Rottnest Island has a new attraction for families. In addition to the original Wadjemup Museum, now there is the Wadjemup Museum for Children, and the good news is it’s free to visit! 

Located just north of the main settlement, the Wadjemup Museum for Children is inside a small stone cottage on Heritage Green. This volunteer run Museum features stories and information of the Island’s history as a popular family holiday spot.

For children to enter the Museum, they can walk around the displays or crawl in through a tunnel at the bottom. Beside the tunnel, there is a notepad and pencils on the wall for a treasure hunt. Tear off a sheet and follow the clues to find all the answers around the exhibits. This is great for primary age kids with curious minds. 

There is information at the Museum about the history of the cottage, known as both Lomas Cottage, and by it’s nickname, Buckingham Palace. The cottage was initially home to an ex-convict, John Lomas, who farmed this plot of land. When he left, a warden by the name of Buckingham took over. Hence the name Buckingham Palace. Later on, when phone lines became available, the cottage became the telephone exchange for the Island. 

With the history of the cottage in mind, this explains a number of the interactive exhibits. For example, there is a rotary telephone, like the ones the kids like me grew up with, which plays a selection of stories from past Island visitors and residents. It was interesting to see my child try to use one of these phones. It was a bit of a learning curve! 

Adjacent to the telephone there is a view master type slide show. These also feature families from yesteryear. 

The very rear of the cottage has a soft bend seat to relax on. This has a built in space for children’s books, many of which tie into the Rottnest Island theme, such as cute quokkas. It’s a lovely space to chill out and share a story with your little one, whether you do the reading or they do. 

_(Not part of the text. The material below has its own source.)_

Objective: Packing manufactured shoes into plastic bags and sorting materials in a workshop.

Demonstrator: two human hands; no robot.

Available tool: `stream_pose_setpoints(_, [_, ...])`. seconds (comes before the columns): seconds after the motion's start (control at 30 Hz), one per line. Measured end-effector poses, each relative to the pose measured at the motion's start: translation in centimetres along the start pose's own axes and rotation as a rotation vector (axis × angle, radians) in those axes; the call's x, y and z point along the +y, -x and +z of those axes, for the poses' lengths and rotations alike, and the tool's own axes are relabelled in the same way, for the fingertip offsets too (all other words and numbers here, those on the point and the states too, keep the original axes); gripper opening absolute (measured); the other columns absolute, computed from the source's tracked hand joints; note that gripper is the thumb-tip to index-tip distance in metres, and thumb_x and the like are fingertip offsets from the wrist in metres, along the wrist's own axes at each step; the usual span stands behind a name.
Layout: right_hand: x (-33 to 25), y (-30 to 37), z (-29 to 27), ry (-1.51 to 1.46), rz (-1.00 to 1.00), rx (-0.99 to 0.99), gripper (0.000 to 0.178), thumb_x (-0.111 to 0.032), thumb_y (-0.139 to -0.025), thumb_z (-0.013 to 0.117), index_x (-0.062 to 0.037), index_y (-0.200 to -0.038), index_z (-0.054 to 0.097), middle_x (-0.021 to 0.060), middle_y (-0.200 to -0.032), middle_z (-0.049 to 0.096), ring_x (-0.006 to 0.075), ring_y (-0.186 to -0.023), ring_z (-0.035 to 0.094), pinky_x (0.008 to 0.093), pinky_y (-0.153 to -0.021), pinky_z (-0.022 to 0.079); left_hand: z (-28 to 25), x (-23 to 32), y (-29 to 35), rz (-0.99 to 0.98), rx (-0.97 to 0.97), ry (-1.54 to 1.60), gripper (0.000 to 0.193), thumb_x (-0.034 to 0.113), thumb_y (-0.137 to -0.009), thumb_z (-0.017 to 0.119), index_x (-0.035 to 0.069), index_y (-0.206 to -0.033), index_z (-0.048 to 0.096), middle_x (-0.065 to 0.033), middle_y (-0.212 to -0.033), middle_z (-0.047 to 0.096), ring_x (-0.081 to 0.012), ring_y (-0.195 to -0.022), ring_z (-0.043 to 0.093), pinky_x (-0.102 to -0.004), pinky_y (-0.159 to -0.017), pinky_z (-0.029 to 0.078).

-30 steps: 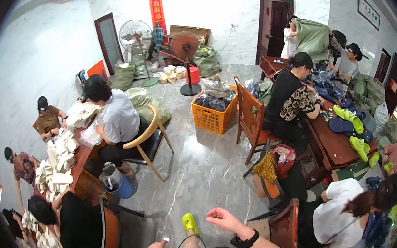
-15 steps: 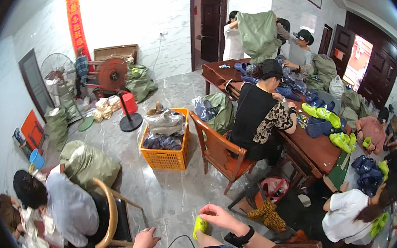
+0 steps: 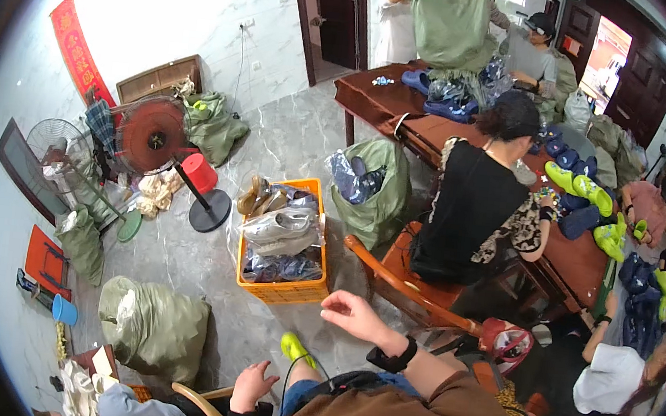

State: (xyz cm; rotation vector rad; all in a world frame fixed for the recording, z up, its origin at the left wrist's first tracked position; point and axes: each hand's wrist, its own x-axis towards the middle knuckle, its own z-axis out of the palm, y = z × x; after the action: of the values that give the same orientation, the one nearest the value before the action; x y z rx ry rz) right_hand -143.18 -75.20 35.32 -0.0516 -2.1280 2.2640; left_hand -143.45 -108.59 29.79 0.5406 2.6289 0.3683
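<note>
My right hand [image 3: 356, 316] hangs in the air with curved, parted fingers and nothing in it. It is nearest to the orange crate [image 3: 286, 290], which holds shoes in clear bags. Lower and to the left, my left hand [image 3: 253, 385] is also open and holds nothing, fingers spread. Dark bands circle both wrists. Between the hands, below on the floor, one of my feet shows in a lime-green clog [image 3: 297, 350]. A thin black cable loops beside it.
Right of the crate stand a green sack [image 3: 377, 204] of bagged shoes and a wooden chair [image 3: 413, 292] with a seated person. Clogs cover part of the long table [image 3: 560, 266]. A stuffed sack [image 3: 153, 327] and standing fans [image 3: 151, 138] are at left. Two people lift a large sack [image 3: 451, 27].
The view has moved forward, bringing the crate, chair and table closer. My right hand has risen toward the crate's front. Behind the table, the lifted sack hangs lower, over the clogs.
</note>
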Motion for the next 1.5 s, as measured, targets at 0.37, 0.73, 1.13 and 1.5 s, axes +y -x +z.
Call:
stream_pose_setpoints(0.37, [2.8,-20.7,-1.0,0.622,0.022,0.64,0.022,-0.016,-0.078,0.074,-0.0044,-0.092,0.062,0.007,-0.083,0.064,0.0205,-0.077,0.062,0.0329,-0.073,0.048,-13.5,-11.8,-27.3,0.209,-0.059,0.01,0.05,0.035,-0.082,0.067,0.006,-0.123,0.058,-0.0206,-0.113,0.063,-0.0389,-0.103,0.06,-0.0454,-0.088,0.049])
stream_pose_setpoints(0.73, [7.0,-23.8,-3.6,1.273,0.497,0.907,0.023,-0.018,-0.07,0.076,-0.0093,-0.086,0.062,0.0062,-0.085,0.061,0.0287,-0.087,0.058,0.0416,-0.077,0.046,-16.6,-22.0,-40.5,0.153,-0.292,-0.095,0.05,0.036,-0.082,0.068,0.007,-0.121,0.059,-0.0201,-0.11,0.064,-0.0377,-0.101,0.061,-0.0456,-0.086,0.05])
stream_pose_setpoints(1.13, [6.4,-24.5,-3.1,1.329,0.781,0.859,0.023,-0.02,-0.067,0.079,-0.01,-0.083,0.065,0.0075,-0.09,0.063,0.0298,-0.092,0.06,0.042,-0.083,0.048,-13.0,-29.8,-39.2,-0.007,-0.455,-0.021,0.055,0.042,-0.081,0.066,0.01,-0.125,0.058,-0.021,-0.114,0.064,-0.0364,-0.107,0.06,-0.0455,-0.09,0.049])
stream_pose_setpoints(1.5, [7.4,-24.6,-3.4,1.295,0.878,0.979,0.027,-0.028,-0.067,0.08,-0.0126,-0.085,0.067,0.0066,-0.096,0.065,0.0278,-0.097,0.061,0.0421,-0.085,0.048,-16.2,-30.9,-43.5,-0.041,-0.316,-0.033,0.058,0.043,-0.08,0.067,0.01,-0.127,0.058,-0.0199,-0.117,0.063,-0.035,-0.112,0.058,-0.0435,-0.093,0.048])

The exhibits in the central part of the room includes facts about Rottnest Island’s resident quokka population, games kids used to play while here, information about the old Rottnest School and more.

On the entry side, we found panels you can slide up to read more facts or see photos. Miss 9 also found a pull out drawer case with more memories and artifacts. 

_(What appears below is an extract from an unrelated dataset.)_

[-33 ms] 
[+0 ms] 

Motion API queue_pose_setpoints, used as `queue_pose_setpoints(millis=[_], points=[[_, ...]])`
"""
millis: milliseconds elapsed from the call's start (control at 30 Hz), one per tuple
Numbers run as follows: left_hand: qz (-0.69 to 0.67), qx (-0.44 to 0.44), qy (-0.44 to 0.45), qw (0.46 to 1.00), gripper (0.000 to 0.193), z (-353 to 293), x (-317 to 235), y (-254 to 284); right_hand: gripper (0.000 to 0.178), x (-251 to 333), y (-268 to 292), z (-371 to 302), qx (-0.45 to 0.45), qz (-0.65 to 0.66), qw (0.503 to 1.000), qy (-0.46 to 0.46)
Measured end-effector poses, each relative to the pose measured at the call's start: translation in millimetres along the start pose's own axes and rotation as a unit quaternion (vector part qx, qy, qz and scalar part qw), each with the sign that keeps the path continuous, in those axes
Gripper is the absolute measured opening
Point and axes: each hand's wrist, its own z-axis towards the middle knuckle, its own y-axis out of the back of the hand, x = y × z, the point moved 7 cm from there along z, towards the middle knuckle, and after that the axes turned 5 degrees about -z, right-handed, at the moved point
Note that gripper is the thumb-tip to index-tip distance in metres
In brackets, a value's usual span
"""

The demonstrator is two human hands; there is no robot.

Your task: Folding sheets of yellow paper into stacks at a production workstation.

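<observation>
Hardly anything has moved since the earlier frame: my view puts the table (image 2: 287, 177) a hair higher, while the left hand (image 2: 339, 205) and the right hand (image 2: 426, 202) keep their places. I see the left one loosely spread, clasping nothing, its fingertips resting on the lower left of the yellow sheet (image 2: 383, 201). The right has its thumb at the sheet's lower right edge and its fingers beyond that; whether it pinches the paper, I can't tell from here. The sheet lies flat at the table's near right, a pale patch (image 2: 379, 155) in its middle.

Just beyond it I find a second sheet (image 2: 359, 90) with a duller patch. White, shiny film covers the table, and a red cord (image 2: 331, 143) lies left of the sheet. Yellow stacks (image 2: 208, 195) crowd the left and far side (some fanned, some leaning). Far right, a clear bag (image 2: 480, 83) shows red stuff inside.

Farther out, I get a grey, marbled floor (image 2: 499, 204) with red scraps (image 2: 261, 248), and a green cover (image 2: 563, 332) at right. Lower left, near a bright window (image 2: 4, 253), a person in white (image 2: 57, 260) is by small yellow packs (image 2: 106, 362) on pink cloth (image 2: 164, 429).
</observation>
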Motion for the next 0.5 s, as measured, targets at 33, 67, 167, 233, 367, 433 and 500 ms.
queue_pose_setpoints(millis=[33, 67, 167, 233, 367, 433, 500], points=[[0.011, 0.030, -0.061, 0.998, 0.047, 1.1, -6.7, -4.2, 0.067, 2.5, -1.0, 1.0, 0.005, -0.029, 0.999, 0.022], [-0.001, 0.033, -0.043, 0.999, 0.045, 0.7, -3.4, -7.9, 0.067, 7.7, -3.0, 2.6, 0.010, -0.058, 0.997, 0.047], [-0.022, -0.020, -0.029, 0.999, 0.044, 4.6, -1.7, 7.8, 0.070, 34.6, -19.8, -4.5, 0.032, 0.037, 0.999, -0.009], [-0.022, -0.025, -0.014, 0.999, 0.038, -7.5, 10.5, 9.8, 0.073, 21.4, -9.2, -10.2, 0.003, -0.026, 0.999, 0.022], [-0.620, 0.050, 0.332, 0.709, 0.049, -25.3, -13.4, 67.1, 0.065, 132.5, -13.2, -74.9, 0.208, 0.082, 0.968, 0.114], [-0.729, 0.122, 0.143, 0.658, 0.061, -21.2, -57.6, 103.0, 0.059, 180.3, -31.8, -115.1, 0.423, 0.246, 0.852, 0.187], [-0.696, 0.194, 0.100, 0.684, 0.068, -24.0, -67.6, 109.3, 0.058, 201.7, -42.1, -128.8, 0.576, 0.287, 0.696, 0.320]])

If your child is a sensitive soul, you may wish to skip the Museum. There is a stuffed quokka in a case in the central display along with other artifacts. My child was okay, but I’m aware some kids might find this a bit distressing after seeing others being cute and cuddly outside.  You know your little one best and can make this call. 

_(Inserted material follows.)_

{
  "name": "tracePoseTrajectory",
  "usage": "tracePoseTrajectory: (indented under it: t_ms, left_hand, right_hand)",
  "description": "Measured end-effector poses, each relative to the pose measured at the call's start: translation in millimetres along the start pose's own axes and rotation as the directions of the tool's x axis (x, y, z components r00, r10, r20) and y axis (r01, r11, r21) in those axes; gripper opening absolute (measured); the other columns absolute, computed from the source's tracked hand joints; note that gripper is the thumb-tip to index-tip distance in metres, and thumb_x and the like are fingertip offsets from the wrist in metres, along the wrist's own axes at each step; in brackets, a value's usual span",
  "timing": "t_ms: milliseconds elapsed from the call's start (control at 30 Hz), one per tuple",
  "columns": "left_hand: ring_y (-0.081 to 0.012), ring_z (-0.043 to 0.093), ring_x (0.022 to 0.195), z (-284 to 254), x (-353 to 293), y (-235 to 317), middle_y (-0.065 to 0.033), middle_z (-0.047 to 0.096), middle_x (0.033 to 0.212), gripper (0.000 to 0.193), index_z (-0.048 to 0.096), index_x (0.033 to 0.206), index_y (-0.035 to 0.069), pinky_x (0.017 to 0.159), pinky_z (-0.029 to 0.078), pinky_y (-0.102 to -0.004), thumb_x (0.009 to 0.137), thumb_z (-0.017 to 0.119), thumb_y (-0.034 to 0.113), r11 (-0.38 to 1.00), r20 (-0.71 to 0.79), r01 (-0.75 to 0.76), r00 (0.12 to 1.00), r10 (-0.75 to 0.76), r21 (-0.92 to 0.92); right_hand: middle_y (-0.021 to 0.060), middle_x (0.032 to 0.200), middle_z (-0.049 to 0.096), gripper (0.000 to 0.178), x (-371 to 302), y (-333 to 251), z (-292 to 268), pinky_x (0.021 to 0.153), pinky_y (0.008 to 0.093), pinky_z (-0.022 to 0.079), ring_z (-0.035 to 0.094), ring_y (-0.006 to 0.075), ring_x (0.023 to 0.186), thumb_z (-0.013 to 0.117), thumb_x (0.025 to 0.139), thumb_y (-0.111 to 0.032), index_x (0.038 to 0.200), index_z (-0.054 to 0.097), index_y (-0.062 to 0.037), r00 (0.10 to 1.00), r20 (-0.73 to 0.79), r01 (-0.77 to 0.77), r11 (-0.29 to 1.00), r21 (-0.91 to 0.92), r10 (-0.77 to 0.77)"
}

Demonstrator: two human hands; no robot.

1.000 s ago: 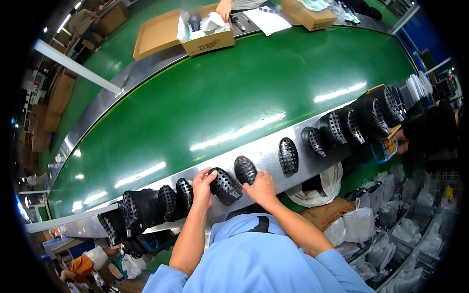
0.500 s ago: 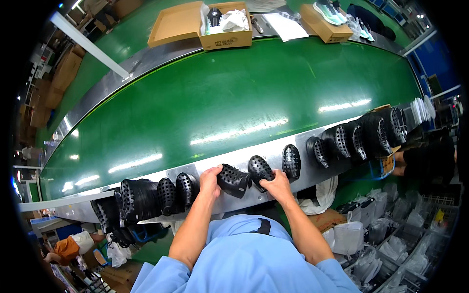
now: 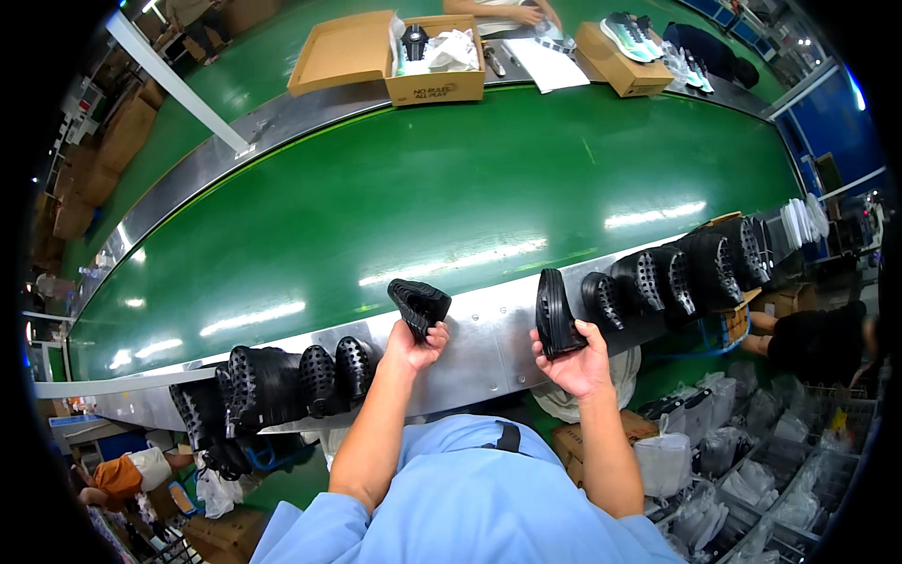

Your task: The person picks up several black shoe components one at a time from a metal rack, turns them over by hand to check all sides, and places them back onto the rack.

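Note:
My left hand point(image 3: 418, 346) is closed around a black perforated clog point(image 3: 420, 305), raised over the belt-side edge of the metal ledge and tipped so that its opening shows. To the right, my right hand point(image 3: 575, 362) grips another black clog point(image 3: 556, 315), turned on edge with its ridged side showing. Whether a second clog is tucked against that one, I cannot tell. Both hands are apart, with bare metal ledge point(image 3: 479, 348) between them. Nearest my left hand on the ledge stands a black clog point(image 3: 354, 367); beside my right hand stands another clog point(image 3: 601, 299).
Several black clogs point(image 3: 268, 385) line the ledge at left, with more clogs point(image 3: 711, 263) at right. Beyond lies the green belt point(image 3: 451, 179). An open shoebox point(image 3: 437, 89) and another person's hands point(image 3: 531, 14) are across it. Bagged items point(image 3: 667, 461) fill racks at lower right.
Both hands have lifted clogs off the ledge and moved apart, the left one up, the right one rightward. The clogs standing in the middle of the ledge are gone. A person's hands appeared across the belt.

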State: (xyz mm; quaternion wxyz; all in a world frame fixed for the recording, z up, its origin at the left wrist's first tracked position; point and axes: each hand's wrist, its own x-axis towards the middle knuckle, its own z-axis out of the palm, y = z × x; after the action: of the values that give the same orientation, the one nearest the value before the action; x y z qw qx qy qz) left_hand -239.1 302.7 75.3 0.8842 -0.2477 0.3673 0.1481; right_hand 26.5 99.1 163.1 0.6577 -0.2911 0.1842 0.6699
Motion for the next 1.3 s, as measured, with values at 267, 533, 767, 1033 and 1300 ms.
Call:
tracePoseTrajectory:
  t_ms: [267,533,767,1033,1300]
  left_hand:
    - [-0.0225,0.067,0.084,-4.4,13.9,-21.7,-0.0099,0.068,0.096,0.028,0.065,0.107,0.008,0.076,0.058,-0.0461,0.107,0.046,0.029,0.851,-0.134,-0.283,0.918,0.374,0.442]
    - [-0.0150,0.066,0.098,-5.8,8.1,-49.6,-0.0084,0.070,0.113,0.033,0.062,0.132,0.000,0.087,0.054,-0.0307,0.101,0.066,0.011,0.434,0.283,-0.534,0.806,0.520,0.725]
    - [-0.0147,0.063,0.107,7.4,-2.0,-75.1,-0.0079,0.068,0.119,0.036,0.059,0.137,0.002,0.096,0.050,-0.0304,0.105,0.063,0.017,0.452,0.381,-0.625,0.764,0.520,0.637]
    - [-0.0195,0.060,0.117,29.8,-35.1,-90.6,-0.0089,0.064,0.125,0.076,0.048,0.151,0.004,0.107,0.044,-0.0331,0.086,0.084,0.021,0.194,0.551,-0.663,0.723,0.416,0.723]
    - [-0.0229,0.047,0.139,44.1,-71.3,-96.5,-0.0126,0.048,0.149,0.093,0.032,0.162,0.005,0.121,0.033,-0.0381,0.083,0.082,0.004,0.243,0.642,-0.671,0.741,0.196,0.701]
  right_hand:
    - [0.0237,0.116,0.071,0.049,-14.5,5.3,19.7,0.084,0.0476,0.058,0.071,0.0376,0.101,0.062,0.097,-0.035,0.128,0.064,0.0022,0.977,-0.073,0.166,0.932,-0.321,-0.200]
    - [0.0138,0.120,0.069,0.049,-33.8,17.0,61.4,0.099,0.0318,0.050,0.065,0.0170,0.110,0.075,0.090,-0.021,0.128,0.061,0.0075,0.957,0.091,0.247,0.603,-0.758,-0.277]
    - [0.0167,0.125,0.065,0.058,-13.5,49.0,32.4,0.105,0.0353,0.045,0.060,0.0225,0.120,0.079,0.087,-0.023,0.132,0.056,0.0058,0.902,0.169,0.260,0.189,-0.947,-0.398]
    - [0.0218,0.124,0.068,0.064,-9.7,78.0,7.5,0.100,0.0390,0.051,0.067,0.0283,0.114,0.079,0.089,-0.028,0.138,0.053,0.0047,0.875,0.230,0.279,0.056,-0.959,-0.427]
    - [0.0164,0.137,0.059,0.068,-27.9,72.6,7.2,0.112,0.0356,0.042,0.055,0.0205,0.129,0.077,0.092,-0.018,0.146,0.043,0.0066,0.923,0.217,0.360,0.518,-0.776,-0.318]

In addition to the exhibits inside, Lomas’s garden has been maintained at the rear of the cottage. There is a selection of fruit trees, such as apple trees and mulberry trees, along with some native plants. We found this to be a tranquil space for a little walk.  A small bridge is also available at the rear of the yard to access this area. 

During our visit to the Wadjemup Museum for Children, we had a lovely chat with the Volunteer Guide who was manning the cottage for the day. He was a friendly older chap who explained the history of the cottage and shared some facts about Rottnest Island. It’s worth chatting with the Guides if you have an opportunity. They are full of interesting facts and information, and they are happy to help with any questions.  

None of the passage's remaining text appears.